Les remarques qu'il propose soulignent une situation assez ironique. Avec l'essor du livre numérique et des sites comme Wattpad (voir notre actualitté), l'autoédition n'a jamais connu autant de succès. Nombreux sont ceux qui veulent faire partager leurs écrits au monde entier, mais qui oublient qu'il ne suffit pas d'écrire pour faire un livre. En d'autres termes, on a voulu chasser l'édition par la fenêtre et elle revient par la porte, certes sous une forme différente.

 

Ce phénomène ne perturbe pas pour l'instant les activités des maisons d'édition classiques. On l'a vu avec Fifty Shades, puisqu'après une carrière sur internet, le livre est rentré dans le circuit habituel via Random House. Il ne s'agit pas donc pas d'éliminer les éditeurs de l'affaire.

 

Pourtant de nouveaux services devraient commencer à voir le jour pour accompagner les nouveaux auteurs numériques dans la promotion et la diffusion de leur ouvrage. Face à ce constat, Mark Coker va jusqu'à affirmer : « Dans la ruée vers l'or de l'auto-édition, il y a plus d'argent à faire dans les services aux auteurs que dans la vente de livres à proprement parler. »

 

Autoédition ne rime pas avec gratuité comme le rappelle Jason Boog sur le site Galleycat. Pour publier soi-même son livre, tous les coûts sont permis si l'on peut dire. Certains iraient jusqu'à débourser 50.000 $ pour voir leur travail publié.
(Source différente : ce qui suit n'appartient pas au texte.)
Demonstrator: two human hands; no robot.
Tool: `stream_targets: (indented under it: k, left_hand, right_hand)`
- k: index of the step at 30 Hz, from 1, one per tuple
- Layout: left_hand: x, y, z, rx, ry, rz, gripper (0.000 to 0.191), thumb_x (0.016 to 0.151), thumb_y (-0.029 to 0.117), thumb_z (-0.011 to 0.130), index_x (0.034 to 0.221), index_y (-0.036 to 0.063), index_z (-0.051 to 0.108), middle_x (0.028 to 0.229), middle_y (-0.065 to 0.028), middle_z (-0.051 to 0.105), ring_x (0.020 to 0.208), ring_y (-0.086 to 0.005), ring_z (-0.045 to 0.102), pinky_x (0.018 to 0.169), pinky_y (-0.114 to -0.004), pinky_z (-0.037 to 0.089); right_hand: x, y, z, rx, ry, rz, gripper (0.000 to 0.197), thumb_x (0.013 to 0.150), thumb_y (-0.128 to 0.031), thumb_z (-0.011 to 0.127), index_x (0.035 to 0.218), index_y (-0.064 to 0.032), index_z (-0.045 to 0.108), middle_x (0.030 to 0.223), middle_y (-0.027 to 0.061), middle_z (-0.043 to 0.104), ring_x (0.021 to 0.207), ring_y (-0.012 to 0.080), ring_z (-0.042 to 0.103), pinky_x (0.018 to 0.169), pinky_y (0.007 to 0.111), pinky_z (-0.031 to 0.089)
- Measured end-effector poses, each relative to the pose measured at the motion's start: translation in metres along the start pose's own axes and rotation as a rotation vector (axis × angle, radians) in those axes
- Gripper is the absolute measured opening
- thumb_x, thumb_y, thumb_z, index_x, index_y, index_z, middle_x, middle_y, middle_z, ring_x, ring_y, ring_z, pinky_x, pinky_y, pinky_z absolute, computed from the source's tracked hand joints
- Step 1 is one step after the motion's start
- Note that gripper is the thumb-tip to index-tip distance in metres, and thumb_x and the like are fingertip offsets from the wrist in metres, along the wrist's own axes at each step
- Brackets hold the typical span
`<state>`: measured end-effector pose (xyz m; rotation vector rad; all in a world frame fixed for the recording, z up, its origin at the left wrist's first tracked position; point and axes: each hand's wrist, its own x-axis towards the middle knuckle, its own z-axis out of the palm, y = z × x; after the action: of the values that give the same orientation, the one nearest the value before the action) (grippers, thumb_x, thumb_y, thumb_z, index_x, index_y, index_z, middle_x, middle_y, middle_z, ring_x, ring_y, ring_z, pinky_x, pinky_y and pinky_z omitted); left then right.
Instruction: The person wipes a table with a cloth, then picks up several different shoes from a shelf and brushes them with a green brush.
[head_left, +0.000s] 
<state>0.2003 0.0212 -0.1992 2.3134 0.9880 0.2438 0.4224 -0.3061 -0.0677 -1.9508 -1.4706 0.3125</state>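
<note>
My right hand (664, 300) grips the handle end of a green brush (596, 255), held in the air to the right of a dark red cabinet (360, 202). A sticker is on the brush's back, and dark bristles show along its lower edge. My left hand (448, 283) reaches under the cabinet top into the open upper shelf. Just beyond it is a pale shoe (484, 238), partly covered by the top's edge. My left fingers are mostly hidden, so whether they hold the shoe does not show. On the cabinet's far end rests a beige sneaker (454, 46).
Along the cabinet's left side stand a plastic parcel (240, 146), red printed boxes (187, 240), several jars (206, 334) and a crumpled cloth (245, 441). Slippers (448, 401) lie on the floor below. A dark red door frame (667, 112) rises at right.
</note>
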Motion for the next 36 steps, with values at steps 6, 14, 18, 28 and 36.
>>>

Il va de soi que cela n'a plus rien avoir avec du travail d'amateur.

 

Débourser une telle somme revient à faire entrer en jeu des personnes pour s'assurer de toutes les étapes de la diffusion du livre, de la gestion des droits, de la comptabilité, etc. Autrement dit, une véritable petite entreprise dans la mesure où c'est l'auteur qui doit gérer les tâches normalement prises en charge par l'éditeur. Comme le dit Coker : « C'est un commerce que vous gérez. » Le même Coker propose sur son site des contacts de professionnels qui peuvent aider les auteurs pour un coût raisonnable, par exemple pour concevoir une couverture.

 

En plus de la pertinence de ces conseils, il est intéressant de voir à quel point l'autoédition semble être prise au sérieux désormais. Fini le temps où il s'agissait de quelques fan fictions. L'autoédition est en train de devenir un marché à part entière.